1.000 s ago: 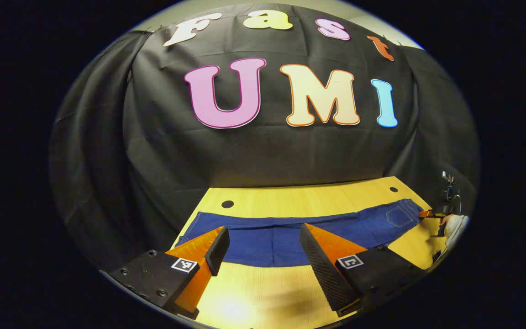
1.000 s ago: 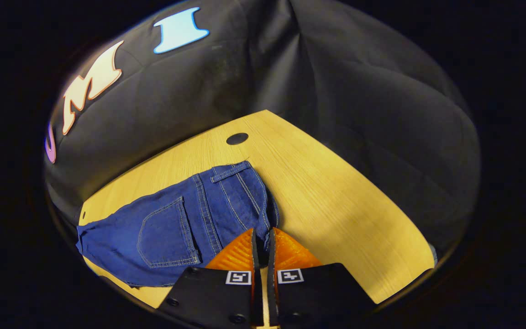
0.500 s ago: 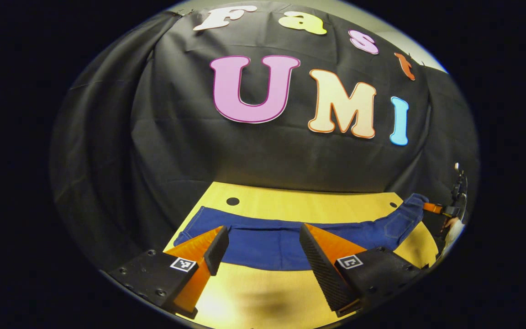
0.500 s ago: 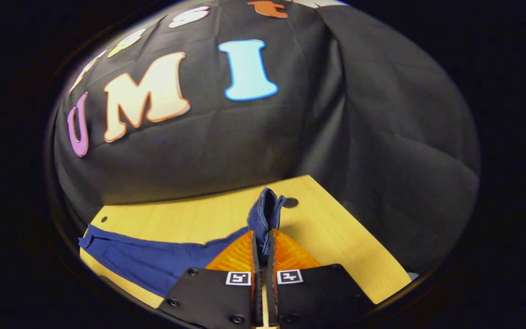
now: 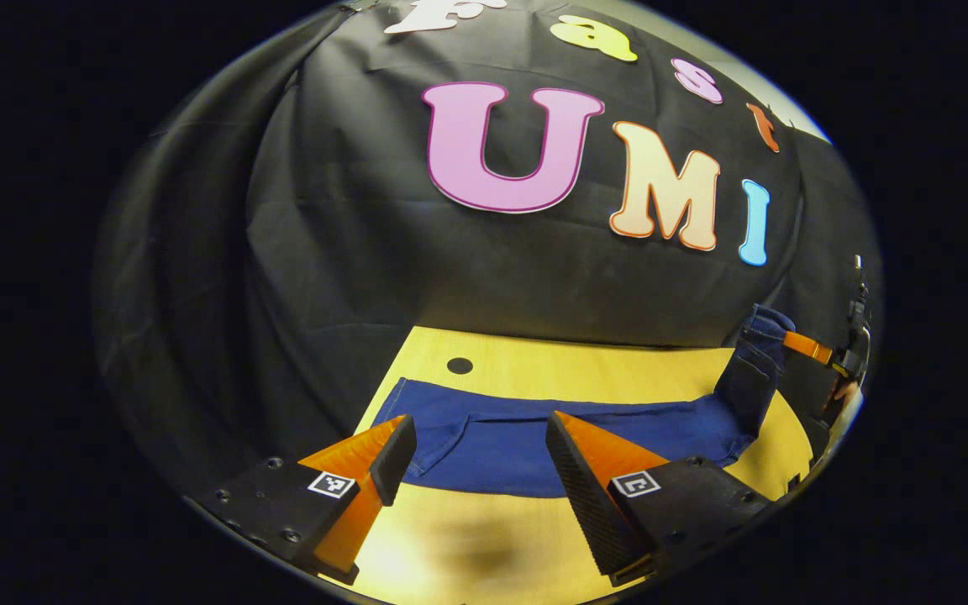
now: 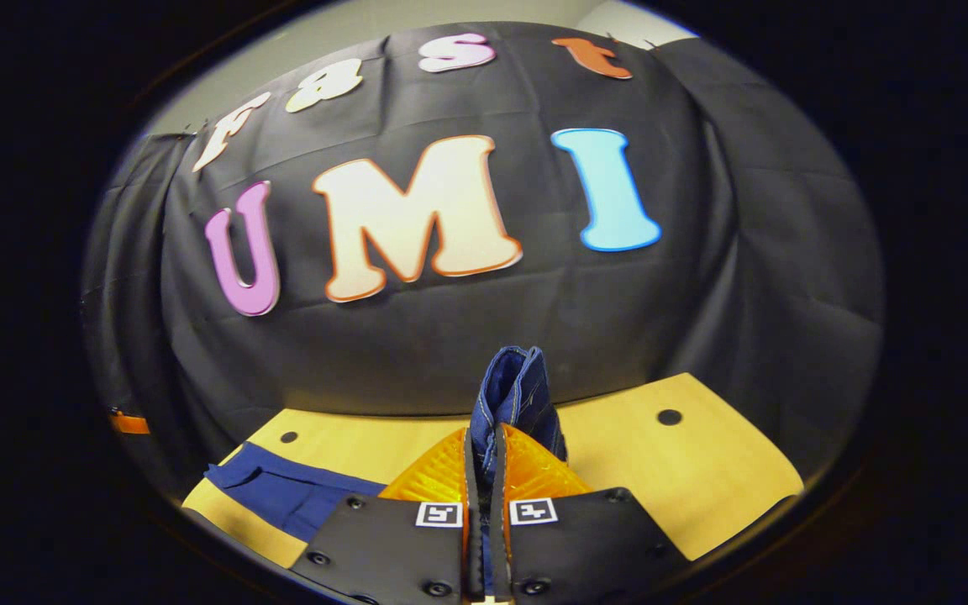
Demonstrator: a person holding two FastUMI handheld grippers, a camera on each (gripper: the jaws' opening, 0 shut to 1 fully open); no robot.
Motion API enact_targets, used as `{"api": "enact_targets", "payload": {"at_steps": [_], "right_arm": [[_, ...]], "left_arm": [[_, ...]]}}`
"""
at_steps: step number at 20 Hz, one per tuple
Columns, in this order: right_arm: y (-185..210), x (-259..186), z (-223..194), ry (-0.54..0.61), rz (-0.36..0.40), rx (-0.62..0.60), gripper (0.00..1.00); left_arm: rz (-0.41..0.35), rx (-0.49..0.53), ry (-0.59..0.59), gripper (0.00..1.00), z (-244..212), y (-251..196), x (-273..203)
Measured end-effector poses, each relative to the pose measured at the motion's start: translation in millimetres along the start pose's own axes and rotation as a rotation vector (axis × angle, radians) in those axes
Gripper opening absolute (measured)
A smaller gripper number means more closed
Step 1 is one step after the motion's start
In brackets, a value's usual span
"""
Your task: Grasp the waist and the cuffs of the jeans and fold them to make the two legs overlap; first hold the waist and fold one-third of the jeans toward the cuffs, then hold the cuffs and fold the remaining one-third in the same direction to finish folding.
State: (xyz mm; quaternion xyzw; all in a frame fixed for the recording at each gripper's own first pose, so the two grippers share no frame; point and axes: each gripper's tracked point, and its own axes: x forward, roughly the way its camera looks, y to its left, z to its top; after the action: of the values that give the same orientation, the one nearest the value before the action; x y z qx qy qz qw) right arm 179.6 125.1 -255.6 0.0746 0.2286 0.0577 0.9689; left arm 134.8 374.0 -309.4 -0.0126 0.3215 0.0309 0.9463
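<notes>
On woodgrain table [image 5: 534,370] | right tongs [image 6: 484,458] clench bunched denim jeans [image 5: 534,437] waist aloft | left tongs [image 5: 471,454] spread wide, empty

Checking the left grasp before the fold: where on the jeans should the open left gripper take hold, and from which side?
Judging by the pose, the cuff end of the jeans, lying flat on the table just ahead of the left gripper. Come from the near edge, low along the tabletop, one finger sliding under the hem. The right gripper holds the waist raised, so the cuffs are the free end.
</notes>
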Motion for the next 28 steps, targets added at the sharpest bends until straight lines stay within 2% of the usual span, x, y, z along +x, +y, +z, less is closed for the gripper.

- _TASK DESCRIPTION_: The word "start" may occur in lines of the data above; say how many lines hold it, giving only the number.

- _ANSWER TO THE PROBLEM_: 2